We had a quiet afternoon and in the evening went to Chez Yolande for an evening meal with “Red Herring” and “Jackster”.

13 September 2017   Nosy Komba, Madagascar
We went ashore at 08:00 and strolled to the Lemur Park - we were advised to go early because the Lemurs don’t bother to show up later when they’ve been fed by groups of tourists.  There’s a small park office tucked down a narrow side street next to a biggish souvenir shop.  It’s not very well signposted, so we just asked around.  We had to pay 4,000 Ariary each (£1), which included a guide and his bananas.

Mother with Baby

Most of the walk is along a dirt track, which is lined with dozens of stalls selling the inevitable carvings, basket work and cut-work table cloths.   There are only Black Lemurs on the island and they are wild animals, attracted by the bananas handed out.  We’ve already seen this species of Lemur, but our attention was grabbed by a female with a one-week old Baby clinging to the mother’s chest - very cute.

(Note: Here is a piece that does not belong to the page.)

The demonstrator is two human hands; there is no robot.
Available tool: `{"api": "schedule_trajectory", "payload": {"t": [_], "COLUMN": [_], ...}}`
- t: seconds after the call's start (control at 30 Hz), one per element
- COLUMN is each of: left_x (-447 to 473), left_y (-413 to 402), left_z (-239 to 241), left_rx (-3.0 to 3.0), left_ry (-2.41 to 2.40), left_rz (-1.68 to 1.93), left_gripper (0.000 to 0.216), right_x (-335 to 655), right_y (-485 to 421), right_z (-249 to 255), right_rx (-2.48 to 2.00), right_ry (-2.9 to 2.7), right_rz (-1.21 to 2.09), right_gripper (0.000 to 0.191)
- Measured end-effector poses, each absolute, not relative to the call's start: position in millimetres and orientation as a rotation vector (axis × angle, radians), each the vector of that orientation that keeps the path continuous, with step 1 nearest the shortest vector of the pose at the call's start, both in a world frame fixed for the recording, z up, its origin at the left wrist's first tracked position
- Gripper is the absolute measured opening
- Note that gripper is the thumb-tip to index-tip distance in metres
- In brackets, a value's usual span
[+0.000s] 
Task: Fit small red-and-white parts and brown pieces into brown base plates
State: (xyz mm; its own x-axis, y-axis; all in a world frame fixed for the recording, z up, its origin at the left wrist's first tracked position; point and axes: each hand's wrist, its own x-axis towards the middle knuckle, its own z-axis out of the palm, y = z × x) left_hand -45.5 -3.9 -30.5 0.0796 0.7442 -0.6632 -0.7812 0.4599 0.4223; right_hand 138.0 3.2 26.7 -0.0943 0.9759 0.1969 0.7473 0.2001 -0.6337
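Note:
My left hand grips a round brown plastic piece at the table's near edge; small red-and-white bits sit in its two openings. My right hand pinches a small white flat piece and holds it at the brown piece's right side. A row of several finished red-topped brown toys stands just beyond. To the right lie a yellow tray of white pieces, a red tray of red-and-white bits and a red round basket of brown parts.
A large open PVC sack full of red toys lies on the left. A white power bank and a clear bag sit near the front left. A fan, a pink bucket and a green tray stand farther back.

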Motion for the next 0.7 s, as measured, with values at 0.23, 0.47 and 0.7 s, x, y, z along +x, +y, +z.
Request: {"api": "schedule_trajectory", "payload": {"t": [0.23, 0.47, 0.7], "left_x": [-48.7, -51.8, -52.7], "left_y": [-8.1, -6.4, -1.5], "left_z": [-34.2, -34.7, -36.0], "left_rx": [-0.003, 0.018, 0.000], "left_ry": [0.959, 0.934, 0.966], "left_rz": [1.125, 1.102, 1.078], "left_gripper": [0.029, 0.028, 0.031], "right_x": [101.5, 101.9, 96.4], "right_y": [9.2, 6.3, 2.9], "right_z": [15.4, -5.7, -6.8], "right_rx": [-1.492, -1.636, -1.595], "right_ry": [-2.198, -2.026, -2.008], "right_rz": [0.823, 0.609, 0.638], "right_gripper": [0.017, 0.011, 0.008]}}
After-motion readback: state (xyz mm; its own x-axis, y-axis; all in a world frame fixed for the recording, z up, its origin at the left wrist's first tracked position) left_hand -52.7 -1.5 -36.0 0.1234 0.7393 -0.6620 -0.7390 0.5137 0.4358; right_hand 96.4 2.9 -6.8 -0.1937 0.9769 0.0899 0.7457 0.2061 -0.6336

The guide spoke good English and was very knowledgeable, so it was an interesting little tour.  He found us a Chameleon and showed us a couple of species of Tortoise that they are breeding.  Along the way we bumped into Karen and Graham from “Red Herring”, so we went for a walk together up to the top of the island.  

The guides try to charge you 20,000 Ariary to show you the way, but there’s no need - just get your guide to point you in the right direction at the end of the tour.  We followed a well-used path which climbs steeply up to a few villages.  There are a series of yellow and red paint marks on the rocks, which I believe are used for an annual mountain trial run - we followed the red marks.

The trail passes a few small farms and settlements and eventually comes to a Christian Shrine complete with a large white cross and a crucifixion - it was a surprise to see it as we rounded a corner.  A little further on, there was a school off to the right and then, at a three way branch in the trail, we took the right hand path and walked into a very tidy looking village.  The path started downwards at the village, so we retraced our steps and walked back down to our dinghy.

We didn’t walk down through the Lemur Park, but followed the main path down to the village, which came out next to Chez Yolande.  So, if you want to walk up by yourself, turn left outside main entrance to Chez Yolande and head roughly south until you come to a set of concrete steps leading up past street vendors.  At the top of these steps, bear right and you will come across the main path up the mountain, turn left and keep heading up, following the red paint marks on the rocks. 

Foolishly, we’d only taken 500ml of water and no food, so we were feeling dehydrated and tired in the afternoon, so we had a long siesta.